■ What you should do: All the data should come back exactly as it was given.

■ Data section:
++++++++

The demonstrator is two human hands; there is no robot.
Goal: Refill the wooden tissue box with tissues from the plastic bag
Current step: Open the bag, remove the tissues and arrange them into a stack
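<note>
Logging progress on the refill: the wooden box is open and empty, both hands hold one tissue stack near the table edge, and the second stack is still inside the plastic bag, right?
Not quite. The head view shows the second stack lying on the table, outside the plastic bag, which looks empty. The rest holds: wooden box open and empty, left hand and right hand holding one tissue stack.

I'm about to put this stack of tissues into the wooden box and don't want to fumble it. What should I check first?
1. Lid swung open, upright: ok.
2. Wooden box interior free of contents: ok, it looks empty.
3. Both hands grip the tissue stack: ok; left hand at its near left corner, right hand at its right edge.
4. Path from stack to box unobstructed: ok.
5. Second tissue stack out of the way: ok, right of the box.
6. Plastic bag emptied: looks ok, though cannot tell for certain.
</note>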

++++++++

■ Your solution:
The demonstrator is two human hands; there is no robot.
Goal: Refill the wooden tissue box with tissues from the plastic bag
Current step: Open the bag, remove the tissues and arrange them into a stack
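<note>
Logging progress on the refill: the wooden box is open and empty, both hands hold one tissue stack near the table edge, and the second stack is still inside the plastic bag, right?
Not quite. The head view shows the second stack lying on the table, outside the plastic bag, which looks empty. The rest holds: wooden box open and empty, left hand and right hand holding one tissue stack.

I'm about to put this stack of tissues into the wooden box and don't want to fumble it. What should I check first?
1. Lid swung open, upright: ok.
2. Wooden box interior free of contents: ok, it looks empty.
3. Both hands grip the tissue stack: ok; left hand at its near left corner, right hand at its right edge.
4. Path from stack to box unobstructed: ok.
5. Second tissue stack out of the way: ok, right of the box.
6. Plastic bag emptied: looks ok, though cannot tell for certain.
</note>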

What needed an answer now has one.